For startups that are working in the Medicaid space, there is one thing in particular they should avoid when looking for investors: healthcare dabblers, according to one expert. These are investors who do not specialize in healthcare.

“When I interact with investors that dabble in healthcare, those are the ones that scare me the most. Dabbling in healthcare is a red flag. I think it should be for any founder or entrepreneur,” said Adaeze Enekwechi, operating partner of Welsh, Carson, Anderson and Stowe, a healthcare and technology investment firm. Enekwechi made these comments during a panel discussion held last week at HLTH 2023 in Las Vegas.

She added that healthcare dabblers “oversimplify the problem.”

“The dabblers, as I call them, often feel like those of us who have spent 20 to 30 years in healthcare have no idea what we’re doing and that in fact, the complexity is just because no one is smart enough to figure out anything, which of course, we all know is not true,” Enekwechi said. “It’s an inherently complex weave.”

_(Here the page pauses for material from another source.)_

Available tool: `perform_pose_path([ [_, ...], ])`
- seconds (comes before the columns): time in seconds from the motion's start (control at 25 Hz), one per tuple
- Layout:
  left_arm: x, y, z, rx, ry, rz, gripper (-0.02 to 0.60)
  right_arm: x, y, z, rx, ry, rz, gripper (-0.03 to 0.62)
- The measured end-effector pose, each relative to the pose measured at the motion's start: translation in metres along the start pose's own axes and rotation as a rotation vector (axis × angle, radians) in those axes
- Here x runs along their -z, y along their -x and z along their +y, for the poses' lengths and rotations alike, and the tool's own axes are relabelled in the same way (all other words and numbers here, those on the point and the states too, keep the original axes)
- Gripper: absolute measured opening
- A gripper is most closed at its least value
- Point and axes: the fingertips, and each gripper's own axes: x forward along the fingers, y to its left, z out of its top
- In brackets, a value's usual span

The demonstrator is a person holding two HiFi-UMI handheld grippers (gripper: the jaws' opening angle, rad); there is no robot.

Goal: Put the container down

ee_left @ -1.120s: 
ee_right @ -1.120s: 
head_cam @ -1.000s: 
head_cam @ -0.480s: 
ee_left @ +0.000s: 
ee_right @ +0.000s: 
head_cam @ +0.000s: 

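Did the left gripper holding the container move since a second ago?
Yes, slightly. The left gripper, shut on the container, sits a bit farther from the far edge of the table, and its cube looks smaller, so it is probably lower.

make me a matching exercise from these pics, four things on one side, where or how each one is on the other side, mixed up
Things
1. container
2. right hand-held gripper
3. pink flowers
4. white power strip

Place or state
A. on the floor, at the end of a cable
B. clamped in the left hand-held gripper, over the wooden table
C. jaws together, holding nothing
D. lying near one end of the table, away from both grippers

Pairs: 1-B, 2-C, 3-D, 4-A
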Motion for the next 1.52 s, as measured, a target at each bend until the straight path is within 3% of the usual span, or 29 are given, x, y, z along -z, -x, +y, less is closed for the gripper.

These dabblers and “unsophisticated” investors often aim to “exploit the crevices” in the healthcare payment system for short-term gain — and this is dangerous, Enekwechi declared.

“If you are building a business by exploiting a gap in either the Medicare payment system or whatever state Medicaid you’re working with, it’s a matter of time before policymakers catch up and it is an unsustainable business model,” she said. “If policymakers at some point close that gap and your business is suddenly at risk, to me, that is actually the right outcome. Because founders and entrepreneurs should be thinking about building businesses that are sustainable across any administration, across any changes.”

What do good investors look like? They should have a long-term interest in the healthcare system, according to Enekwechi.

“They should be investors who care about what happens across the ecosystem, not just in care delivery or health IT,” she argued. “You should care what’s happening elsewhere. You should have a history and quite frankly, a reputation in the healthcare investment space. But ‘short-term, let me touch this business, let me do this, let me exploit this’ is a problem.”